Comme mentionné pour Panopticon, c'est à partir de là que nous avons décidé d'enregistrer numériquement et même si je ne suis aucunement attaché au format analogique et ne suis pas déçu par les enregistrements numériques auxquels j'ai participé, je ne peux m'empêcher de me demander si cela a à voir avec la stérilité de l'album. Je dirais que je suis plutôt contre revenir sur des albums pour les modifier plusieurs années après, mais avec cet album il m'arrive de me poser la question. Non pas de ré-enregistrer, mais plutôt de procéder à un nouveau mix plus vivant. Peut être que je dois juste tirer les leçons de ce qu'il ne faut pas faire dans le futur.


Isis + Aereogramme, In the Fishtank 14 (In the Fishtank, 2006)

Avant de faire cet enregistrement, nous avons passé du temps sur la route avec Aereogramme et avons apprécié leur musique. Lorsqu'on nous a demandé de participer à une session Fishtank avec eux, cela nous a paru comme une proposition intéressante et amusante. Nous étions familiers avec la série Fishtank et étions honorés d'être sollicités, c'était donc très tentant. La session a duré 3 jours, dans un studio situé en Hollande (je ne me souviens pas où) et cela s'avéra être ce à quoi nous nous attendions: l'occasion d'échanger des idées et de l'énergie entre amis afin de produire quelque chose de satisfaisant. Je suis surpris de voir à quel point le résultat final est mélodieux, ce qui ne me déplait pas du tout. Nous avons procédé à la post-production où chaque groupe enregistrait quelques morceaux de leur côté et les passait au mix final. Ce que l'on peut entendre dans les morceaux finaux est généralement composé de ce que nous avons été capables de produire durant ces 3 jours de travail.


Wavering Radiant (Ipecac, 2009)

"Nous nous sommes arrêtés en gardant notre intégrité musicale et notre vision intactes"

Je suis content que ce soit notre dernier album puisque je trouve que c'est un bon résumé de tout ce que nous avons fait durant toutes ces années.
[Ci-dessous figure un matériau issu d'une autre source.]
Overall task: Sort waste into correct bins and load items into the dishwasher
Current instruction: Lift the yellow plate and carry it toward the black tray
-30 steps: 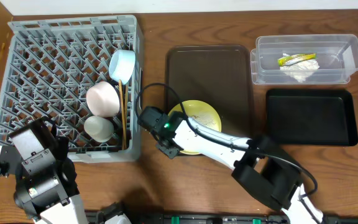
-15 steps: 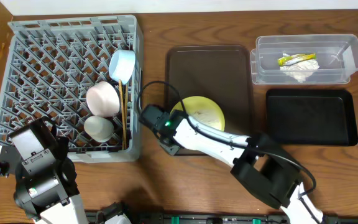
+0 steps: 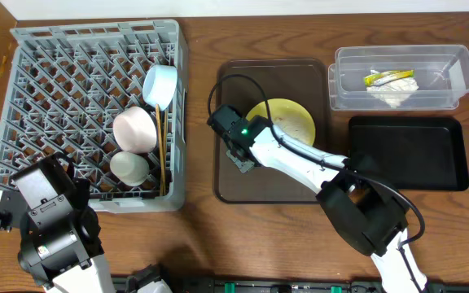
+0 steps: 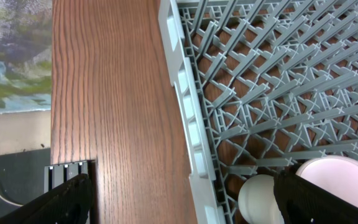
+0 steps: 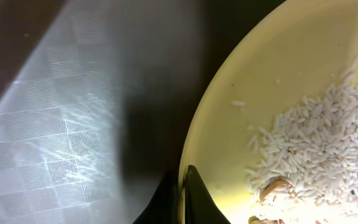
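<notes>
Presently, as counted from both my wrists:

- Right gripper [image 5: 183, 186]: fingers pinched together on the rim of the pale yellow round plate [image 3: 287, 118]. A second before, they stood partly apart.
- The plate lay on the far half of the dark brown rectangular serving tray [image 3: 243, 181]. A second earlier it sat at the tray's near edge, hanging over onto the wooden table [image 3: 202, 49].
- Pale rice-like food scraps [image 5: 316, 149]: loose on the plate, beside my closed fingers.
- Left gripper [image 4: 185, 186]: fingers spread wide, holding nothing, over the outer wall of the large square grey plastic dish rack [image 3: 55, 81]; unchanged.
- Rack contents, all in the same places as before: light blue bowl [image 3: 159, 84], pinkish-white bowl [image 3: 133, 129], small white cup [image 3: 129, 167], pair of thin wooden chopsticks [image 3: 160, 150] lying just beside the three.
- Clear plastic rectangular tub [image 3: 462, 73]: held the crumpled white paper napkin [image 3: 393, 95] and the small yellow-green wrapper [image 3: 387, 78], touching; unchanged.
- Flat black rectangular tray [image 3: 409, 155]: just in front of the tub, unmoved.
</notes>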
L'écriture des morceaux a évolué mais je crois que les changements sont plus subtiles qu'entre deux anciens albums.

Notre capacité à évoluer en tant que groupe en a peut-être égaré certains. Je ne sais pas si nous sommes chacun de notre côté devenus moins aventureux, mais notre terrain commun était devenu trop fin et notre capacité à faire des pas plus larges comme avant diminuait. Ceci dit, sur cet album nous faisons un constat final émotionnellement honnête et bien orchestré. La performance de chacun d'un point de vue technique est de loin la meilleure, et pour cela je dirais que cet album est un exemple de ce dont nous sommes capables.
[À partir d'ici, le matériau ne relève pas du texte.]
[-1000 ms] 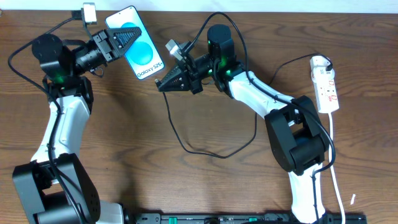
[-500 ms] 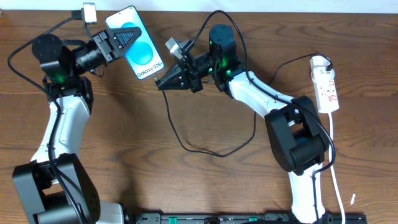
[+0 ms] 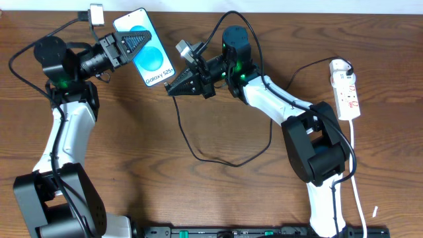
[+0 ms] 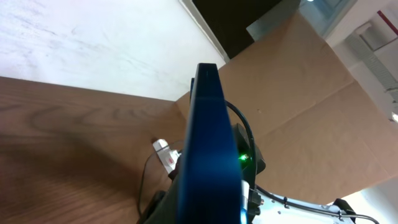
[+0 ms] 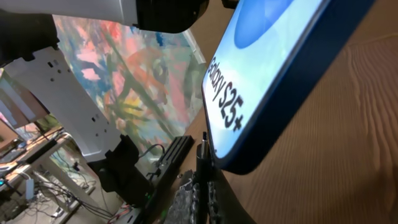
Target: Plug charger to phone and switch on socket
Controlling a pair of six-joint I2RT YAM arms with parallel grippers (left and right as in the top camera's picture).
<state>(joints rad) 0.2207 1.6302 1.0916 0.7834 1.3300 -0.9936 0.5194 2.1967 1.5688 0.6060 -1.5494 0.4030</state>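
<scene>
The phone point(image 3: 147, 47) has a bright blue screen with white text and is held off the table at the top left. My left gripper point(image 3: 129, 46) is shut on it; in the left wrist view the phone point(image 4: 208, 143) shows edge-on. My right gripper point(image 3: 173, 87) is shut on the charger plug point(image 5: 203, 158), whose tip sits just below the phone's bottom edge point(image 5: 273, 93), very near or touching. The thin black charger cable point(image 3: 218, 158) loops over the table. The white socket strip point(image 3: 347, 92) lies at the far right.
The socket's white cord point(image 3: 357, 178) runs down the right edge. A small white block point(image 3: 95, 13) sits at the top left and another point(image 3: 184, 50) near the right arm. A cardboard wall point(image 4: 298, 112) stands behind.
The phone has shifted very slightly to the right toward the plug. The right gripper and cable look unchanged.
</scene>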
Bien que je ne sache pas ce que je penserais de cet album dans quelques années, je pense que je n'aurais pas le même attachement émotif qu'avec Celestial ou Oceanic, mais je le percevrais toujours comme un portrait de ce qu'était Isis à la fin et une preuve que nous nous sommes arrêtés en gardant notre intégrité musicale et notre vision intactes. J'ajouterais aussi qu'au niveau des paroles c'est de loin mon album préféré. J'ai réussi à atteindre des niveaux intérieurs auparavant inconnus ou au moins inaccessibles lors de l'écriture pour un album. C'est également vrai pour les artworks de l'album.


Futures sorties DVD

Il y aura sûrement un autre DVD comme Clearing the Eye. Nous avons mis de côté un bon nombre de films depuis sa sortie, y compris la tournée pour notre 10ème anniversaire et d'autres tournées partout dans le monde. On a filmé un de nos derniers shows en Australie que nous espérons pouvoir utiliser et je pense que nous filmerons quelques uns de nos derniers shows aux États-Unis à l'occasion du Farewell Tour. Nous avons plus de matière que nécessaire, il s'agit juste de monter tout ça.


Les lives

Comme pour la plupart des groupes, on peut trouver beaucoup de trucs de très basse qualité sur Internet, nous avons donc pensé offrir des alternatives de qualité diffusées par nos soins. Cela nous a permis de présenter des enregistrements et performances que nous apprécions tout en faisant quelque chose qui corresponde à notre discographie, en propsant par exemple un packaging etc... Même si nous diffusons les versions CD nous-mêmes, nous avons choisi de faire les versions vinyls avec un autre label, ce qui nous a donné l'occasion de travailler avec d'autres labels nous ayant approchés. Nous avons un grand nombre d'enregistrements live je suis donc sûr qu'il y aura quelques autres épisodes dans la série Live avant que la source ne soit tarie...


Et après ?

"La vie est courte et il reste encore beaucoup à faire"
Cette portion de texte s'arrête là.